● WHAT THIS TASK INVOLVES: Each line below needs to be repeated precisely as it is.

#####

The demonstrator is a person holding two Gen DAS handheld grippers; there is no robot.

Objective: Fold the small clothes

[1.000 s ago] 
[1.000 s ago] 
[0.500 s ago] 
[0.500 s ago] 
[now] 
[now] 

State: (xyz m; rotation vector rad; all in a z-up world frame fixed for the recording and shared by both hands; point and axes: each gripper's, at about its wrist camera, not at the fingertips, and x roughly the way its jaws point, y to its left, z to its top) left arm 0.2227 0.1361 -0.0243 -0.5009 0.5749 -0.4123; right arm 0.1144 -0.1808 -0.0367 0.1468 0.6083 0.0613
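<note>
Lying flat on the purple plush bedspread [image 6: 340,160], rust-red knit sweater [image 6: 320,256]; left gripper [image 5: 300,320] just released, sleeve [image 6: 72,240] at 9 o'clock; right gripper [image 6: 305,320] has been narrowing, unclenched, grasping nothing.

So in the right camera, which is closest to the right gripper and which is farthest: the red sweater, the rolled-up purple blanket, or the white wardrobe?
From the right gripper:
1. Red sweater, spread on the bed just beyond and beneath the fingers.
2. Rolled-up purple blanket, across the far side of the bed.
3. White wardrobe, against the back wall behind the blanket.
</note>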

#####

● EXERCISE ANSWER:
The demonstrator is a person holding two Gen DAS handheld grippers; there is no robot.

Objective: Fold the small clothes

[1.000 s ago] 
[1.000 s ago] 
[0.500 s ago] 
[0.500 s ago] 
[now] 
[now] 

State: (xyz m; rotation vector rad; all in a z-up world frame fixed for the recording and shared by both hands; point and axes: each gripper's, at about its wrist camera, not at the fingertips, and x roughly the way its jaws point, y to its left, z to its top) left arm 0.2227 0.1361 -0.0243 -0.5009 0.5749 -0.4123; right arm 0.1144 -0.1808 -0.0367 0.1468 0.6083 0.0613
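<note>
Lying flat on the purple plush bedspread [image 6: 340,160], rust-red knit sweater [image 6: 320,256]; left gripper [image 5: 300,320] just released, sleeve [image 6: 72,240] at 9 o'clock; right gripper [image 6: 305,320] has been narrowing, unclenched, grasping nothing.

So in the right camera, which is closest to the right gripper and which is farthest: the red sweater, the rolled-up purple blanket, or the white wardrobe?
From the right gripper:
1. Red sweater, spread on the bed just beyond and beneath the fingers.
2. Rolled-up purple blanket, across the far side of the bed.
3. White wardrobe, against the back wall behind the blanket.
</note>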

No additional output will be given.